The weather at the finals meeting in 2013 had been dire but it allowed Ian Stapleton to take two excellent wins in a variety of conditions including almost darkness. Constant visits to weather websites led us to hope for something better this time only to learn that we might be visited by the tail end of Hurricane Gonzalo! Nonetheless, by the time we actually reached Silverstone it was clear that lady luck might run in our favour, if only for a while!
Historically, the end of season meeting always attracts a good entry and it was clear that this would be no exception with a final 32 cars on the list including a record 18 in Class E. It was good to see Ian Stapleton back with the fiersome GTV6 3.8, this being his first Alfa race since Donington in May, although he did run in the CSCC races at the re-opened Mallory Park in July. Anthony George had entered his Snetterton (and Zandvoort) winning 156 Turbo, hoping for better luck than he had a year ago when his differential failed. Vincent Dubois was down to run his Q4 engined 156 Turbo while class A1 points leader Graham Seager would race his supercharged GTV. Roger Evans always likes to have a new project “on the go” and marked his return to the modified category with a newly-built (and much admired) 147 GTA with 3.8 litre 24v engine. Roger was at pains to point out that it was not to be confused with his ex Sarah Heels championship winning car. Final entry in A1 was the Pro alfa prepared Mito to be driven by Dave Peddie, the car now being fitted with an Abarth Fiat Turbocharger and sporting a dramatic new blue and orange livery. Although Graham Seager had already won the Class A1 championship, he still had the chance of moving up to 3rd overall ahead of Tom Herbert and Steve Potts.
Class A2 again saw four cars entered, as at Rockingham, although Chris Snowdon was only down to run the John Sismey prepared 33 16v on Saturday as he had another commitment at Donington the following day. Nick Anderson hoped he had sorted out his gearbox and head gasket problems, the latter with the help of Dave Ashford at Brunswick Motorsport, and needed to finish both races in the 33 8v to make sure of securing the A2 Championship. His main rival in this was Bryan Shrubb and his 33 16v who was mounting a late challenge and would undoubtedly be quicker than Nick but unable to secure enough points to get ahead of him if Nick’s car proved reliable. Final A2 entry was again Louise West with her 33 8v hoping that her return outing at Rockingham would pave the way for a good weekend at Silverstone.
I like the 156 and it is much easier to get in and out of than the GTV!

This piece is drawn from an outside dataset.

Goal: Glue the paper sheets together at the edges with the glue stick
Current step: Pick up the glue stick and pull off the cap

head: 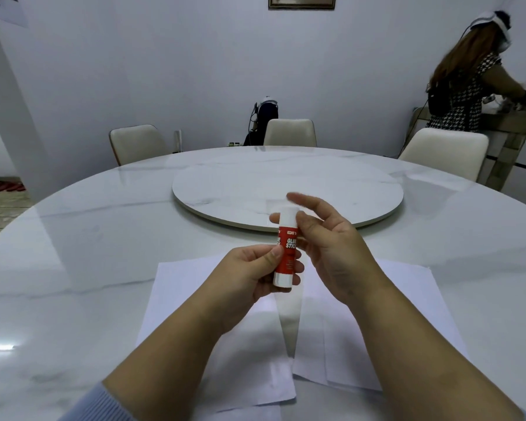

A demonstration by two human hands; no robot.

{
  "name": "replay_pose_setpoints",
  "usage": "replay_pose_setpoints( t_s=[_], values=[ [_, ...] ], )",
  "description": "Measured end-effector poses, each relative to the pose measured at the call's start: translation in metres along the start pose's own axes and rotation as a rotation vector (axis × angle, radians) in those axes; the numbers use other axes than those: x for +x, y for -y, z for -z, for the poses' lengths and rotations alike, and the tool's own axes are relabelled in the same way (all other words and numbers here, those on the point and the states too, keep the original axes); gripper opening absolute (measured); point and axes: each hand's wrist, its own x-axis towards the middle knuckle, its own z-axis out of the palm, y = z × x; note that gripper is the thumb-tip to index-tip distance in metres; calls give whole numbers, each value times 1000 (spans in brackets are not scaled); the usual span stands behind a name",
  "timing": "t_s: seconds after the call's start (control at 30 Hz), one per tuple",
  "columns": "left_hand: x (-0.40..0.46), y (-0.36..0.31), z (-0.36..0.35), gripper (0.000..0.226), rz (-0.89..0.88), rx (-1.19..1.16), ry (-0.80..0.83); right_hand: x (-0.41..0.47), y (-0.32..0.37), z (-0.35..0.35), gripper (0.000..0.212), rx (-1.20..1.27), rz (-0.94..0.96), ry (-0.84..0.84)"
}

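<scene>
A red and white glue stick (pixel 287 253) stands upright in the air above the table, its white cap on. My left hand (pixel 243 278) grips its red body from the left, thumb across the label. My right hand (pixel 331 247) pinches the white cap between thumb and a finger, while its index finger sticks out, blurred. Beneath my hands two white paper sheets lie flat on the table, a left sheet (pixel 176 293) and a right sheet (pixel 407 305), with a narrow wedge of table showing between them. More paper edges show under them near me.
The round marble table (pixel 73 238) carries a raised turntable (pixel 286 183) just beyond my hands. Three pale chairs (pixel 289 132) stand around the far side. One person (pixel 462 86) stands at a counter at the back right; another sits behind the middle chair.
</scene>
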Motion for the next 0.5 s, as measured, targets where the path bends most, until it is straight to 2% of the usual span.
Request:
replay_pose_setpoints(
  t_s=[0.07,0.13,0.2,0.37,0.4,0.5],
  values=[
    [0,0,1,34,-2,-16,1,0,-1,-4,16,-91,23,-26],
    [1,1,-1,34,-3,-8,9,-1,-1,-6,24,-149,49,-97],
    [1,3,-2,34,-2,5,18,0,0,-4,18,-148,51,-141],
    [2,2,-1,28,9,-40,-23,0,-1,-4,16,-113,18,-57],
    [2,2,-1,29,6,-32,-21,-1,0,-7,12,-112,14,-64],
    [0,5,-4,34,1,38,4,-2,-1,-7,19,-152,45,-157]
  ],
)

Having not raced with us since Oulton Park due to VW duties with Team Hard, Darelle Wilson was back with his Diesel powered GT in Class B in which the only other runner was Malcolm Chapman having another outing in the ex Peter Sloan/Avon Racing 75 3 litre (Peter was there to see it run). Ray Foley was the single Class C entry but with a new car. Having had an electrical problem with his GTV on a visit to the Nurburgring, Ray had agreed to borrow Roger Evans’ 156 GTA and then, before Silverstone, had bought it! “I like the 156 and it is much easier to get in and out of than the GTV!” said Ray on Saturday morning.
And so to Class E , with 11 156s, three 147s, two 145s and two 146s making up the 18 car field. Since Rockingham, Stacey Dennis had bought Andrew Bramah’s 147 but Silverstone would be the first time she had driven it. She would join the similar cars of Jon Billingsley, fresh from his third place last time out, and Steve O’Brien. Tom Eastwood and Kristian Leith would be in action again with their 145s, Tom remembering his fine second place of a year ago, while Russell Anderson and Richard Ford were both in their 146s, Richard’s car having received some attention after its debut at Cadwell in June. Amongst the 156s, Champion James Bishop and James Ford would be resuming their season-long rivalry with Steve Potts (with a newly built silver and orange car) and Dave Messenger both hoping to keep them in sight. As was Tom Hill – now 18 he tells me! – with the Bianco renta’ that he raced so well at Anglesey. Tom had given up an important karting weekend to race with us. We hoped he would be rewarded with a couple of good results that would encourage him to commit to a full 2015 season. Andy Hancock was entered with his pretty “Grove & Dean” liveried 156 and Paul Plant completed the ten car Bianco prepared entry with another 156, having what for him these days is a rare UK race. Avon Racing were looking after Andy Inman as usual in his purple and yellow 156 plus Paul Webster, a friend of Chris Oxborough, who was in the red and yellow Avon renta’ , having his first ever race (after just a couple of trackdays).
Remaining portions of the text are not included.